• _Exercise prompt_: The response must consist of the lines below from the one with "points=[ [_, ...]" through the one with "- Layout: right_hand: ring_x", exactly as they appear and with both ends kept.

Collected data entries
--- START ---

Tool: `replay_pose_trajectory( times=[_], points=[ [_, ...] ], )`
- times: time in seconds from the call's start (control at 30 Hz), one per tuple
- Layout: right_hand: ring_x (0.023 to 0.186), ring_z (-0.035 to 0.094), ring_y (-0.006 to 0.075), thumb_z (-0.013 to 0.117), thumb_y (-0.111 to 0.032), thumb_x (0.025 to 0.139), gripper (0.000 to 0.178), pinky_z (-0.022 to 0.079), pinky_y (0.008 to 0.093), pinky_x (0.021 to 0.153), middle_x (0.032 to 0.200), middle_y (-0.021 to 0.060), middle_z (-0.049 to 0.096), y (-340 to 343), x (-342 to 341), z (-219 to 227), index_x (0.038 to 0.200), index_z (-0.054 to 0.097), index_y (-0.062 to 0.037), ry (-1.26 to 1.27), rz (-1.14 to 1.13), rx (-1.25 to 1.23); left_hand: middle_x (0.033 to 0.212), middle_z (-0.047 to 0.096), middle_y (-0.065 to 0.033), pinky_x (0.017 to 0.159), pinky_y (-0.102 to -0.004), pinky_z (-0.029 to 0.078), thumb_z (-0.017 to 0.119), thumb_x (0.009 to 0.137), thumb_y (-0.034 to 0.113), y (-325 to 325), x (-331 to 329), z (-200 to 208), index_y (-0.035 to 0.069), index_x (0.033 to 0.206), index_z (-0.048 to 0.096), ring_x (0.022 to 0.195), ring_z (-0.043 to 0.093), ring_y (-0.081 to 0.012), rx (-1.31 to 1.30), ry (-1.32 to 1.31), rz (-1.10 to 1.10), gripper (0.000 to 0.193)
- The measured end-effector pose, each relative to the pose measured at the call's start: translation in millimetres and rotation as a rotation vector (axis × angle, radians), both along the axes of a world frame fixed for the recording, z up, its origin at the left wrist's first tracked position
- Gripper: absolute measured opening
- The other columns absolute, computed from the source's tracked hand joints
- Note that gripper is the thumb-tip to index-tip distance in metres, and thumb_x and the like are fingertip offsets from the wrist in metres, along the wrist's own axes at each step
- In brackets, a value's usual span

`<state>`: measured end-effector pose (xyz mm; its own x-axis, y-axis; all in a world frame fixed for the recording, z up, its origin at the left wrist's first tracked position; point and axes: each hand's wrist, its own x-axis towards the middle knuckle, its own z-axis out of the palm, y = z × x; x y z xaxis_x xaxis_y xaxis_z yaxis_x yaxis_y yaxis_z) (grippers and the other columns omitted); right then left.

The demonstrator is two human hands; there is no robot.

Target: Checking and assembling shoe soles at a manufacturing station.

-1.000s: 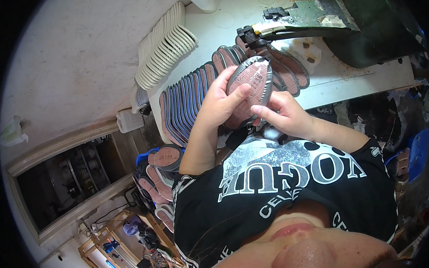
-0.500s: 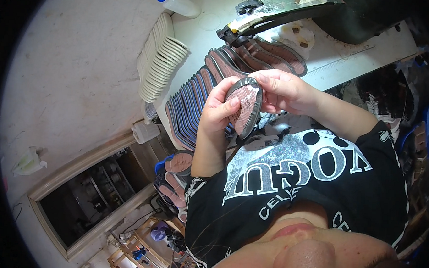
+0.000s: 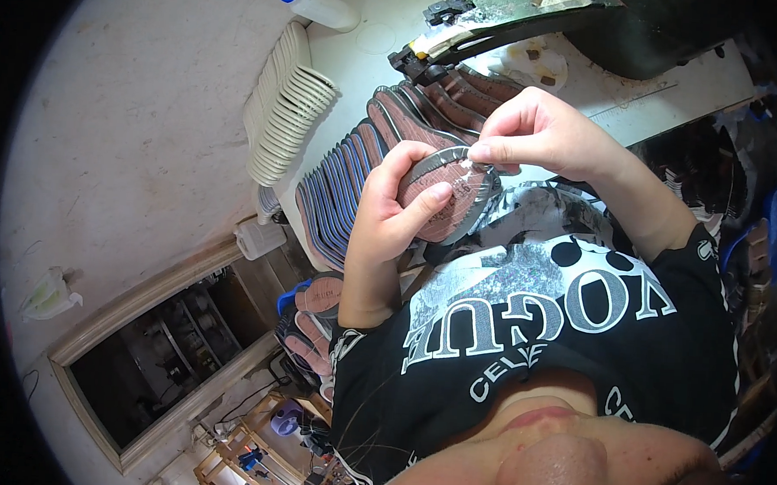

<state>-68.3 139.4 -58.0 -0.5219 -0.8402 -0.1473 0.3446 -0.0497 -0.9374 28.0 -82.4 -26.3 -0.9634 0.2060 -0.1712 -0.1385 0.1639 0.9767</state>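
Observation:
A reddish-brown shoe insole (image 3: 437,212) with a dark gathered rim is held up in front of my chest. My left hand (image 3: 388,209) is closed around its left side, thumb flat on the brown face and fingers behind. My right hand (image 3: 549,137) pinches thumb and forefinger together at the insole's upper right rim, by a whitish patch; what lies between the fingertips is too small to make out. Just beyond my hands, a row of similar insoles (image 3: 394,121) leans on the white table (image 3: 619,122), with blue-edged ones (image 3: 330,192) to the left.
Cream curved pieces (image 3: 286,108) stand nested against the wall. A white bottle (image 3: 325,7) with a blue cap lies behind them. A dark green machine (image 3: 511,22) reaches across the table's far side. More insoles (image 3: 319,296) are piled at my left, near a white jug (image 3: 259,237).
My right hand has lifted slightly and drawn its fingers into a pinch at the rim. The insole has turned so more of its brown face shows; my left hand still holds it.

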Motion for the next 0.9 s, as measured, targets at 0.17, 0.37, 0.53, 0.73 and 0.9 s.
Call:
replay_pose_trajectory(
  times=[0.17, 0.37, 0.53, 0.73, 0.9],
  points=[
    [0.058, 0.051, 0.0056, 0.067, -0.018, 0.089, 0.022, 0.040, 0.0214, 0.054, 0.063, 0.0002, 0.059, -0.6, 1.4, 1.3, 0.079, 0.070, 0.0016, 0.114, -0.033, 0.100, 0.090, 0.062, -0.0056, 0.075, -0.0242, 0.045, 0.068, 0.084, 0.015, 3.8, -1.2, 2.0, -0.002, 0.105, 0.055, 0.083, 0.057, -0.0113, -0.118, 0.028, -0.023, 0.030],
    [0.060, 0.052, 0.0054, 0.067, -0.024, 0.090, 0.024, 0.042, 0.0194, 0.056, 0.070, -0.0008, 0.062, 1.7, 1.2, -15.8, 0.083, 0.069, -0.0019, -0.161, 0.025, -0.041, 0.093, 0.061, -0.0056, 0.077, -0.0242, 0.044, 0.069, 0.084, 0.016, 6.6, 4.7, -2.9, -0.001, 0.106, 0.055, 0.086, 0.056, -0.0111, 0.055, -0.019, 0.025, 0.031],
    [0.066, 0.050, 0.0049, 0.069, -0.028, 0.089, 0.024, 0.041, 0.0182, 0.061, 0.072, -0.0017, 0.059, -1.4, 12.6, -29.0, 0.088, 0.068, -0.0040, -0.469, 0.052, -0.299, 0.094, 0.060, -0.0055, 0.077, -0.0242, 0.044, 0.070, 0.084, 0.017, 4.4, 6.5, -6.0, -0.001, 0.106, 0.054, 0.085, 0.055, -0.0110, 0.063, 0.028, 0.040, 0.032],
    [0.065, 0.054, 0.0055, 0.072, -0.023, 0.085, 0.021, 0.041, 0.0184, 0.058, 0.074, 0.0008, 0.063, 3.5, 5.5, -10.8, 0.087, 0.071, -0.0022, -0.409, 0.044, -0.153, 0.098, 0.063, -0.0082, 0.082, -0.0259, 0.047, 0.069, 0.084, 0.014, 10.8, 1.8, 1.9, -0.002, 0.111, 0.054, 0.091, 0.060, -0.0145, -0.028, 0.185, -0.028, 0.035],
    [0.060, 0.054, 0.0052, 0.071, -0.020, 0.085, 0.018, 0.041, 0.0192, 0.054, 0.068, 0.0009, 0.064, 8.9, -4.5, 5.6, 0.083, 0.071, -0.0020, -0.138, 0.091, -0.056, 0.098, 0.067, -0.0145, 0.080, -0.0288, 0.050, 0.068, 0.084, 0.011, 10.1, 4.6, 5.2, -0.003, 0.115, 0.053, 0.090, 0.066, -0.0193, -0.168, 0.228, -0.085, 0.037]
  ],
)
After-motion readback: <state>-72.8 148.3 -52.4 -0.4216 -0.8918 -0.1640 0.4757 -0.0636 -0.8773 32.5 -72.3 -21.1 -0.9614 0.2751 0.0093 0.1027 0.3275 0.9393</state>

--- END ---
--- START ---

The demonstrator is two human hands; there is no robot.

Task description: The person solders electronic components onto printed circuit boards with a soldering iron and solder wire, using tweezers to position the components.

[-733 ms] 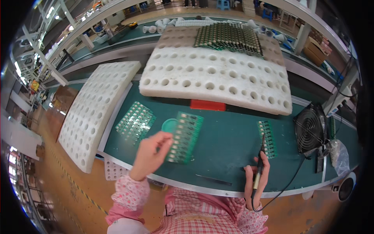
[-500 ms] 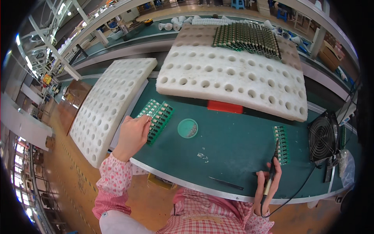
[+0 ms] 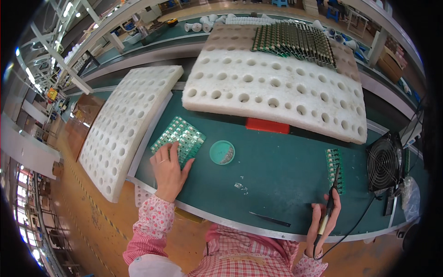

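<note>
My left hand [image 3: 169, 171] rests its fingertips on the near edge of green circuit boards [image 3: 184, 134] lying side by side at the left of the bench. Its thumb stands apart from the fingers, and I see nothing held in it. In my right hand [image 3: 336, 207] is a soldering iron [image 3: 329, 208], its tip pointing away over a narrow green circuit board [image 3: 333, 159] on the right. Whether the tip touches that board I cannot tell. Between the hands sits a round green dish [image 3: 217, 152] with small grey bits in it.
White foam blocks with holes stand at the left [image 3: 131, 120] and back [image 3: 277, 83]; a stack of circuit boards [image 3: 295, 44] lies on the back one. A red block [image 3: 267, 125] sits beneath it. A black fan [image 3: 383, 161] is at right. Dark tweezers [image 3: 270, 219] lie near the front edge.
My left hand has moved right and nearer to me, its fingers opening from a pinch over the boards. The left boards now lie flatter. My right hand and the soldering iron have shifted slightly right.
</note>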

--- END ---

• _Exercise response_:
Tool: `replay_pose_trajectory( times=[_], points=[ [_, ...] ], )`
- times: time in seconds from the call's start (control at 30 Hz), one per tuple
- Layout: right_hand: ring_x (0.023 to 0.186), ring_z (-0.035 to 0.094), ring_y (-0.006 to 0.075), thumb_z (-0.013 to 0.117), thumb_y (-0.111 to 0.032), thumb_x (0.025 to 0.139), gripper (0.000 to 0.178), pinky_z (-0.022 to 0.079), pinky_y (0.008 to 0.093), pinky_x (0.021 to 0.153), middle_x (0.032 to 0.200), middle_y (-0.021 to 0.060), middle_z (-0.049 to 0.096), y (-340 to 343), x (-342 to 341), z (-219 to 227), index_x (0.038 to 0.200), index_z (-0.054 to 0.097), index_y (-0.062 to 0.037), ry (-1.26 to 1.27), rz (-1.14 to 1.13), rx (-1.25 to 1.23); left_hand: middle_x (0.033 to 0.212), middle_z (-0.047 to 0.096), middle_y (-0.065 to 0.033), pinky_x (0.017 to 0.159), pinky_y (-0.102 to -0.004), pinky_z (-0.029 to 0.078), thumb_z (-0.017 to 0.119), thumb_x (0.009 to 0.137), thumb_y (-0.034 to 0.113), y (-325 to 325), x (-331 to 329), z (-200 to 208), index_y (-0.035 to 0.069), index_x (0.033 to 0.206), index_z (-0.048 to 0.096), ring_x (0.022 to 0.195), ring_z (-0.043 to 0.093), ring_y (-0.081 to 0.012), rx (-1.31 to 1.30), ry (-1.32 to 1.31), rz (-1.10 to 1.10), gripper (0.000 to 0.193)

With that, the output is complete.